L1_loss error RuntimeError: cudaEventSynchronize in future::wait: device-side assert triggered


It suddenly show this error, and i have check the shape of l1loss parameters, anyone helps? @ptrblck
my code as follows:


class RegL1Loss(nn.Module):
    def __init__(self):
        super(RegL1Loss, self).__init__()

    def forward(self, output, mask, ind, target):
        try:
            pred = _tranpose_and_gather_feat(output, ind)
            mask = mask.unsqueeze(2).expand_as(pred).float()

            loss = F.l1_loss(pred * mask, target * mask, size_average=False)
        except:
            print('pred', pred)
            print('mask:', mask)
            print('target:', target)
            print(pred.shape, mask.shape, target.shape)
            temp1 = pred*mask
            temp2 = target*mask
            print(temp1, temp2)
            print(temp1.shape, temp2.shape)
        # except:
        #     print('output shape:', output.shape, 'ind shape:', ind.shape, 'mask shape:', mask.shape)
        #     print('ind:', ind)
        #     print('output:', output)
        #     assert 1==2
        loss = loss / (mask.sum() + 1e-4)
        return loss

The error points to an invalid index in gather, most likely thrown by _transpose_and_gather_feat.

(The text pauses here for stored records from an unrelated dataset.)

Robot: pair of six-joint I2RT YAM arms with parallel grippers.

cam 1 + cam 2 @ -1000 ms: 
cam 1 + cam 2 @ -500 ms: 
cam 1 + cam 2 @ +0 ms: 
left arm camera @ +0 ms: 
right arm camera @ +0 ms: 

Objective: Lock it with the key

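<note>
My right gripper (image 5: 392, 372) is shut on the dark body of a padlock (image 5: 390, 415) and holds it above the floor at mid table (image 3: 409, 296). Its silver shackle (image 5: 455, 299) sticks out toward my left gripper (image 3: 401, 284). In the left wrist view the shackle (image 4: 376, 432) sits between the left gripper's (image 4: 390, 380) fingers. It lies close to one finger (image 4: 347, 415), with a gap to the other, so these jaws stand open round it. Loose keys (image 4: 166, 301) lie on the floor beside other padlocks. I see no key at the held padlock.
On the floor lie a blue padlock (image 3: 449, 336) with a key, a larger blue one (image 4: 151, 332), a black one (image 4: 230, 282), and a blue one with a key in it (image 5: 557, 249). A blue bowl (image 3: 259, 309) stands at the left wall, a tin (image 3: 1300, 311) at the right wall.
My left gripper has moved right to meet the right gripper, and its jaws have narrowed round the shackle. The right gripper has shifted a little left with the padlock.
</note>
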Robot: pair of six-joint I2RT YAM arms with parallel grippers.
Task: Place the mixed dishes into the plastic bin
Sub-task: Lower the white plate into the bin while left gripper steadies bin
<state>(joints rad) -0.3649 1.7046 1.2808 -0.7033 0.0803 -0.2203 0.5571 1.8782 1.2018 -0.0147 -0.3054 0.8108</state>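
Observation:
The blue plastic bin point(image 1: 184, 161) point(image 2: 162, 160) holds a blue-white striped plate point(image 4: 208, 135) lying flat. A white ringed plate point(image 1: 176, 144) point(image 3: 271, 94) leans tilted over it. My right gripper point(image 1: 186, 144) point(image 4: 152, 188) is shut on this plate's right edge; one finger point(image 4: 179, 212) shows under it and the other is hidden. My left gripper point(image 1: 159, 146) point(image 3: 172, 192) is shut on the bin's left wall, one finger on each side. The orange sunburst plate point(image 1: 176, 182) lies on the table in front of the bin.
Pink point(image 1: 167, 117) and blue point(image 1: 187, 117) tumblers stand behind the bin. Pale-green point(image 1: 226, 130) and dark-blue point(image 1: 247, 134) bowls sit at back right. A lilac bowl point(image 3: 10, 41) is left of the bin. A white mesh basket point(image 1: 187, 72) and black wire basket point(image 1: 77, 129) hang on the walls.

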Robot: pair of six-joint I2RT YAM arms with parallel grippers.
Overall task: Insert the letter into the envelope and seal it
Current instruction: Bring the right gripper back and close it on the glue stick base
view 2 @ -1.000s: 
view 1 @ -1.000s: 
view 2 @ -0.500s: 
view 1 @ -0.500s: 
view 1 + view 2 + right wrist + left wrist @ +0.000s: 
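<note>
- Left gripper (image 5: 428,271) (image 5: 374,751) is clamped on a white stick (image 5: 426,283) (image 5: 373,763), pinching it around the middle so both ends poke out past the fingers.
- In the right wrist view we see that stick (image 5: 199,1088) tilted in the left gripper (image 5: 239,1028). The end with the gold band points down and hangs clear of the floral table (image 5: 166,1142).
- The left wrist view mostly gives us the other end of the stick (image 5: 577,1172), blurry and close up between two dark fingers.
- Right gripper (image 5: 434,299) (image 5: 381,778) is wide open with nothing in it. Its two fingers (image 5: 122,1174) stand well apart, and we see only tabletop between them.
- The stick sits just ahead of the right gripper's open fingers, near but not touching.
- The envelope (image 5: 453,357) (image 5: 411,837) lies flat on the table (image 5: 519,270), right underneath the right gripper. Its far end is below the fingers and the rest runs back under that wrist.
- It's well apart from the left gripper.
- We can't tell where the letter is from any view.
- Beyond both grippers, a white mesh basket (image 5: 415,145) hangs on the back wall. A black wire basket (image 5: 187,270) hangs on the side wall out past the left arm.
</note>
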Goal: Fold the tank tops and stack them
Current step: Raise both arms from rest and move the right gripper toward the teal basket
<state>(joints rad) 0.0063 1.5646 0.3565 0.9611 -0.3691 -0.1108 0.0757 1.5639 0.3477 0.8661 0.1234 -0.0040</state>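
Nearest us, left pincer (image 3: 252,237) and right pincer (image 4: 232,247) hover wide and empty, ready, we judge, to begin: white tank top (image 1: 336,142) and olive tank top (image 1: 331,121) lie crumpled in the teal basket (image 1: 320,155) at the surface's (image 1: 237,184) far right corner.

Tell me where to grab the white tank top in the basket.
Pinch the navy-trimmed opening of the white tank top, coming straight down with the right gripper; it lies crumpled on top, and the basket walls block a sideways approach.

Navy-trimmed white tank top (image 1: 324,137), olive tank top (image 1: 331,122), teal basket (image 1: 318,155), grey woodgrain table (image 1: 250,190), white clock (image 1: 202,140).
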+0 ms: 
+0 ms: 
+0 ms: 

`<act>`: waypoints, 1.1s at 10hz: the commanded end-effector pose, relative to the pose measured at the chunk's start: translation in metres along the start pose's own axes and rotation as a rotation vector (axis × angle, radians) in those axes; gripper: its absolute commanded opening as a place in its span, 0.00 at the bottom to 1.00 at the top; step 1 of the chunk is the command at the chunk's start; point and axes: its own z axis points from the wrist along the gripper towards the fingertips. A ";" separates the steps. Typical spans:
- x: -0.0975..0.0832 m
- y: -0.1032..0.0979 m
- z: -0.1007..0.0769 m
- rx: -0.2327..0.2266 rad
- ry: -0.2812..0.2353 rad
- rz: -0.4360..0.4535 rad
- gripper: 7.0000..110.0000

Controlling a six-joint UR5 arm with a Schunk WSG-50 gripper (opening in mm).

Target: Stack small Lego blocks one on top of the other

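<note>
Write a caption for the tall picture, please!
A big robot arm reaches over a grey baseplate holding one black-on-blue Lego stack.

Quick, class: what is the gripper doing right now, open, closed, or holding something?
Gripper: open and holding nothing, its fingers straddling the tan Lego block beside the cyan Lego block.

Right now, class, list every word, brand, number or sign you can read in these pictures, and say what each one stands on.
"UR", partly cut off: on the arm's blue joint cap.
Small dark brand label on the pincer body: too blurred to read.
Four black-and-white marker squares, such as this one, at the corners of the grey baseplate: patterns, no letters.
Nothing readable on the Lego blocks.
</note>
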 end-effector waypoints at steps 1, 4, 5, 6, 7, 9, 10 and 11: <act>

Assertion `indexValue >= 0 && indexValue < stc.sizes[dim]` failed
1 Like

Does you mean the gather may out of the boundary? I will check it, thanks very much

@ptrblck Thank you very much, and i have solved this problem. As you said, i found an out of boundary issue in _transpose_and_gather_feat function, and fix it, thanks again:grinning:

1 Like